I never got to write one about my foursquare check-ins project and by now I’ve probably forgotten too many of the details of the process to do a proper write up. Not this time. This’ll be kind of a mind dump though.
False start with turnstile data
The idea for this project came from finding the dataset available on the MTA’s developer website. In addition to the fare type data we ultimately ended up using, they also make available raw turnstile swipes and that was the one I first looked at. This was last July.
The turnstiles data contains cumulative counts of entrances and exists and status report codes for every turnstile in the system every four hours. Then there’s another file matching those codes up to station names and subway lines. In a first pass at this data, I made simple line charts of each turnstiles hourly entrances and exits. They were pretty messy and only mildly interesting. I can’t find the charts anymore or I’d show them here. Then the project lay dormant for about a year as other news intervened.
Real start, cleaning data
Eventually, the Greater New York section came upon the fare type data posted by the MTA and was interested in running a story based upon it. The fare type data set is a single for each week and records station by station how many times each type of metrocard was swiped.
Starting out, we didn’t know what the data would show and we didn’t have an entirely clear idea of what we were looking for so I decided to just clean it up and play around with the data for a bit to see if any interesting trends popped out. This is not necessarily how I would approach a data project in the future. I think we might’ve ended up with something even more interesting and more pointed if we had had some questions we wanted to answer with the data to start with.
The first step was to import all the data to one place instead of one separate file per week. A quick Python script to put everything into MySQL, then an export to Google Refine to fix inconsistent spellings of station names and then exporting to CSV.
Then I thought I’d try a non-geographic visualization. I’d make a grid with the weeks on one axis and the subway stations along another ordered from high traffic to low traffic. At each point in the grid there’d be a pie chart or a stacked bar showing the proportion of each type of swipe at that station in that week.
Using Processing
I decided to first try and do it in Processing as a way to learn more about it and 3D graphics.
It came out looking kind of like this.
So yea.
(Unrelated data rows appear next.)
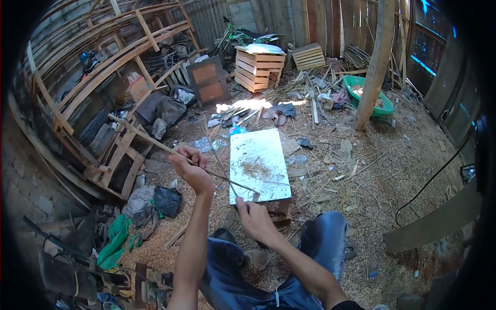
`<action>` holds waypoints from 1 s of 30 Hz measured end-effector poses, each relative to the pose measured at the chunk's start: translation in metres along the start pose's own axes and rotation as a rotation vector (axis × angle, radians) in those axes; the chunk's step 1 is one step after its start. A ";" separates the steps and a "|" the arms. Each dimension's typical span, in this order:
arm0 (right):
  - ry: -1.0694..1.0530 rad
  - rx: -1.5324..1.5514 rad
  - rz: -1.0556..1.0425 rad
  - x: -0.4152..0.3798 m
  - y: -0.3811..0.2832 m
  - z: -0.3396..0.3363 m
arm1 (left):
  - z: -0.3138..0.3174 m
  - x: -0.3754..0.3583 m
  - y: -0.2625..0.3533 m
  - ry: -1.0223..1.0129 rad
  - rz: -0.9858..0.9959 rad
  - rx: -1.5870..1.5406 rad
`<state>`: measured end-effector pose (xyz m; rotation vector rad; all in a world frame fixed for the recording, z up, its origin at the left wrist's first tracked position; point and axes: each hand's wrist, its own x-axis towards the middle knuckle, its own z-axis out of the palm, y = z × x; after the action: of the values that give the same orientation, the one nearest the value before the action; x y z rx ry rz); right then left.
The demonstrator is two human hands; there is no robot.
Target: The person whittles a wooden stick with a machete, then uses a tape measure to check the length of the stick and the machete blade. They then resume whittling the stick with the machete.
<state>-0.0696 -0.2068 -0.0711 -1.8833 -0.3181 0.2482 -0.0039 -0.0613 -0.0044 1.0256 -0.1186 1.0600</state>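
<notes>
The jeans-clad legs (328,240) faced the white-topped stand (263,147), above which the left hand (194,168) clasped a long stick (139,133) and the right hand (253,219) pinched a thin strip (221,165) crossing it, where uneven force at the crossing could have caused slippage toward the fingers.

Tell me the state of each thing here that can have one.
Left hand: closed around long strip
Long strip: slanted
Right hand: closed on thin piece
Whitish board: raised, littered with shavings
Green basin: upright, holding material
Slatted crate: upright, pale item on top
Green plastic: crumpled
</notes>
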 end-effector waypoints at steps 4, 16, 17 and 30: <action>-0.042 0.141 -0.009 0.001 -0.009 0.001 | 0.020 -0.020 0.000 0.024 0.082 0.042; 0.065 0.060 0.012 0.012 0.015 0.013 | 0.016 -0.018 0.007 0.062 0.070 0.040; 0.076 0.029 0.090 0.023 0.032 0.016 | 0.012 -0.015 0.008 0.065 0.065 0.048; 0.054 0.054 0.108 0.031 0.044 0.010 | 0.012 -0.009 0.010 0.058 0.045 0.059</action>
<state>-0.0391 -0.2009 -0.1168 -1.8526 -0.1720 0.2756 -0.0120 -0.0752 0.0037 1.0485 -0.0631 1.1387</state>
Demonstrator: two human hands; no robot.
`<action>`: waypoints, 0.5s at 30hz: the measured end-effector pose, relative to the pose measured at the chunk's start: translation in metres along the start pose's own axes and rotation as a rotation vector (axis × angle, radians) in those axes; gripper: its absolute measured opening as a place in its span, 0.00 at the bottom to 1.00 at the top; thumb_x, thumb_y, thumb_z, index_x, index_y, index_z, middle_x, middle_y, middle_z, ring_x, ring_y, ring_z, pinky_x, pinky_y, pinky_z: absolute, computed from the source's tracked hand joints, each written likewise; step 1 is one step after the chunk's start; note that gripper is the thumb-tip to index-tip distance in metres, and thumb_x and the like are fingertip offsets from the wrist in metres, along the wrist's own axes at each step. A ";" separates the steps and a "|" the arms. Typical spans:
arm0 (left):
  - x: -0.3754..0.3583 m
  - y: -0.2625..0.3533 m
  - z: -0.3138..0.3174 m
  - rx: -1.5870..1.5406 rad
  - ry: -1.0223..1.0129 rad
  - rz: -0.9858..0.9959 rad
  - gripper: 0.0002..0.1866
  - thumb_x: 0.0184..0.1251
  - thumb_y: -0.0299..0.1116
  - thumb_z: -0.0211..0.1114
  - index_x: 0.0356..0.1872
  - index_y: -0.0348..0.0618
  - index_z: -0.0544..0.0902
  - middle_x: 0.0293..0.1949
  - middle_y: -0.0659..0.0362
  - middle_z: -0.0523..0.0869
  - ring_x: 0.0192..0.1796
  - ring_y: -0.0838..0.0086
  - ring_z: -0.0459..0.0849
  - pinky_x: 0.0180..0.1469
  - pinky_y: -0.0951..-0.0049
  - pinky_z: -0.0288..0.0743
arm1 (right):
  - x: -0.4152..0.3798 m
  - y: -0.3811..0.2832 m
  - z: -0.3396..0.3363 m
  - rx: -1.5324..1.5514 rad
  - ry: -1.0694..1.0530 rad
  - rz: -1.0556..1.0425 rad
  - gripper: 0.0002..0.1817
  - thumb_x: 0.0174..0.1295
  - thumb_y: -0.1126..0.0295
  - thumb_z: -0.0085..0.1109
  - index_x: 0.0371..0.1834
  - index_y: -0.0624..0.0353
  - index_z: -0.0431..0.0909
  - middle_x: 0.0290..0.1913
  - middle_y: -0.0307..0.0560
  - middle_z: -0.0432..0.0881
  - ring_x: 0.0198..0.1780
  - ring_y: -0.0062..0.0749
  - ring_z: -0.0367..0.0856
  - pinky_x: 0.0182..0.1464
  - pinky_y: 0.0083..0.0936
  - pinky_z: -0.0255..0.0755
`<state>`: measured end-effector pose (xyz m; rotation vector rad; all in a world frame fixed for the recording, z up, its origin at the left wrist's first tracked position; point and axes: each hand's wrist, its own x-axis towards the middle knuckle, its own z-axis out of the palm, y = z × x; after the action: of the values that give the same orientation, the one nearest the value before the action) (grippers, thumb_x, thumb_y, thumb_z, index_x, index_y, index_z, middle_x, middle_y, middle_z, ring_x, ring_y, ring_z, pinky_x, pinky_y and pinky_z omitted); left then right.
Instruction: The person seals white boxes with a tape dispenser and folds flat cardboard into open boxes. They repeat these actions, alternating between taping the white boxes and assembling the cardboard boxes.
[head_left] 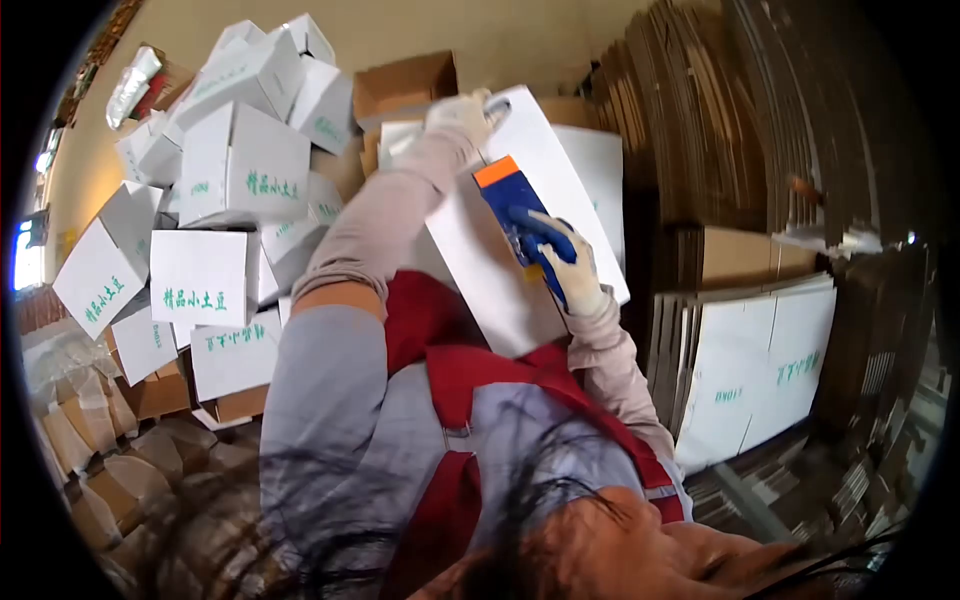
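A white carton lies lengthwise in front of my body, its long smooth face turned up. My right hand, in a pale glove, grips a blue tape dispenser with an orange front edge. The dispenser sits over the middle of the carton, along its seam. At the carton's far end, my left hand, also gloved, has its fingers curled at the edge. Another white cardboard surface shows beneath and beyond the carton, and an open brown box stands behind my left hand.
White cartons with green print are heaped at the left. Folded brown cardboard stands stacked at the right, with flat white cartons below it. Brown pieces with clear plastic lie at the lower left.
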<state>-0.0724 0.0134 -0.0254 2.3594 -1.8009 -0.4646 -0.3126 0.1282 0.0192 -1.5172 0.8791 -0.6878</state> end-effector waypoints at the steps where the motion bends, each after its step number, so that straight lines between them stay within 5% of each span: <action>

I didn’t quite have the scale of the data right. 460 stations by 60ish weeks of data each? Oh that’s almost 28,000 datapoints. It was not particularly comprehensible.
Maybe it’d be better to try and place stations according to their geographic location instead of in a grid, and then animate over time.
Unfortunately, the station names in the fare type files didn’t match the station names anywhere else. They were a combination of the names shown on the official subway map, and when those conflicted, an added cross street.
The official file of station locations gave station locations by station name and line along with an exact lat lng for each entrance or exit.
I matched these up by hand, picking one entrance for each station. The resulting file is here.
After a few iterations, I ended up with something looking like this, (using the plate carrée projection, a.k.a x=lng, y=lat)
Kind of cool. Still not exactly easy to make sense of, even though in processing I can adjust the camera and fly around it.
Time to try another tack.
Using R
Since trying to visualize the data straight away wasn’t working so well, I decided to try and analyze the data in R and find some basic summary statistics.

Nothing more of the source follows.